I think the charter flight left on August 6, 2019. We arrived in Mauritania around August 8. We arrived shackled like criminals. The Mauritanian police held us at the airport for six hours before they released us. The next day, a friend helped me cross the river to join my daughter in Dakar, Senegal.
It’s difficult here. I’m not from here, for one. Second, I’m sick. Third, I’m not working. I’m living with my daughter and her family. They don’t always have enough money to help. I can’t eat what I want because I don’t have money. My life is a catastrophe. Even if I looked for a job, I wouldn’t get one anyway. You don’t have your health, you don’t have a job.

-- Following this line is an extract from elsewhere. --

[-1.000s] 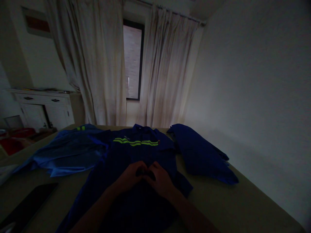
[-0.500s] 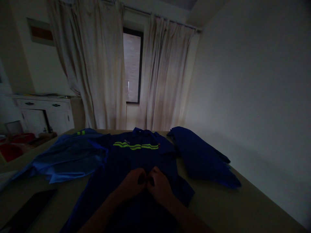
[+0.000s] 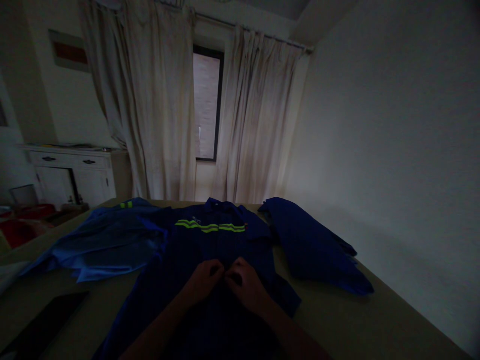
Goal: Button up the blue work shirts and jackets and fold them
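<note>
Head view: holds bare left hand [image 3: 207,279] and right hand [image 3: 245,285] curled close together over a dark blue, yellow-green-striped fabric shirt [image 3: 198,247], centre to bottom of frame; too dark to tell whether grasping cloth. Has crumpled lighter-blue fabric garment [image 3: 108,247] at left, folded dark blue fabric garment [image 3: 311,247] at right.

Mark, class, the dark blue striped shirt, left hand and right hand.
Dark blue striped shirt [image 3: 208,247], head view: chest, below stripes.
Left hand [image 3: 204,280], head view: back of hand.
Right hand [image 3: 247,286], head view: back of hand.
</note>
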`<action>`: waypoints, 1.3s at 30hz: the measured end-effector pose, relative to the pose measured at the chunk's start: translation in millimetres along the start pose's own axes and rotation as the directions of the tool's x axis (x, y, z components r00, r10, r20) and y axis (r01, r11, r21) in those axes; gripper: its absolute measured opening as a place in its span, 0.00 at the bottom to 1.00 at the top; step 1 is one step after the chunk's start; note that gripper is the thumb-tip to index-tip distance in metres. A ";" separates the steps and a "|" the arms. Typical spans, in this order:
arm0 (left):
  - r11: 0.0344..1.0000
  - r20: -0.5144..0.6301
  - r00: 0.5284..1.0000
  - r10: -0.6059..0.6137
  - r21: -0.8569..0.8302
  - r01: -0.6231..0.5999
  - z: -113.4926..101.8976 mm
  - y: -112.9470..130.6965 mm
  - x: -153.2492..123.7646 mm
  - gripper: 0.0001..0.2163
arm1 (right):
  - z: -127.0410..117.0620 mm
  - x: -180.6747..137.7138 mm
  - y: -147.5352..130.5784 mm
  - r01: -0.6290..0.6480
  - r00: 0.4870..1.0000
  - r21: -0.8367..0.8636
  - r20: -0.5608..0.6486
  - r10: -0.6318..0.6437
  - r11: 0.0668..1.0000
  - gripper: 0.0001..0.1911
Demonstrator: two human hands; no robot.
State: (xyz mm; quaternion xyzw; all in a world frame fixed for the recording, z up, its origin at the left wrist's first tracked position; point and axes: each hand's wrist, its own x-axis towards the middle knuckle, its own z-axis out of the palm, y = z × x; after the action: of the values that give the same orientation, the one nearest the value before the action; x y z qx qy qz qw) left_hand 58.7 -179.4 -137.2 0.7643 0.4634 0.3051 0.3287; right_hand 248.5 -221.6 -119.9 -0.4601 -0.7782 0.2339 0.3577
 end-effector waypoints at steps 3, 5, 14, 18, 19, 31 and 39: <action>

My first daughter in the US was born in 2004. The second is a boy who was born in 2013. The third is a boy who was born with Down syndrome in 2015. My girlfriend has to take care of him. My stepdaughter is supposed to go to college. Because of all this, she has to work part time to try to help take care of the bills. She’s the one helping me right now.
I speak to them almost every day. But it’s hard with the different time zones, and sometimes I have connection issues. It’s not easy for them. It’s not easy for me.
ICE always told me at the check-ins that I could stay in the United States as long as I didn’t commit any crimes. That was what the last government was telling us. That’s why I always went to check-ins early in the morning on my way to work. Sometimes, I’d come before the ICE office opened. I’d stand by the elevator. Then I’d go up, check in, and go to my job.
I almost collapsed on the floor the day they took me into custody. I was crying, to be honest, because I couldn’t believe it. The United States. The most powerful country in the world. Everybody fought to go to the United States because they said only the United States can help. That encouraged me to come to the United States. That’s why I couldn’t believe that day that they were going to deport me. I did nothing wrong. I love this country. Mauritania stripped me of my citizenship. Otherwise, I never would have gone to America.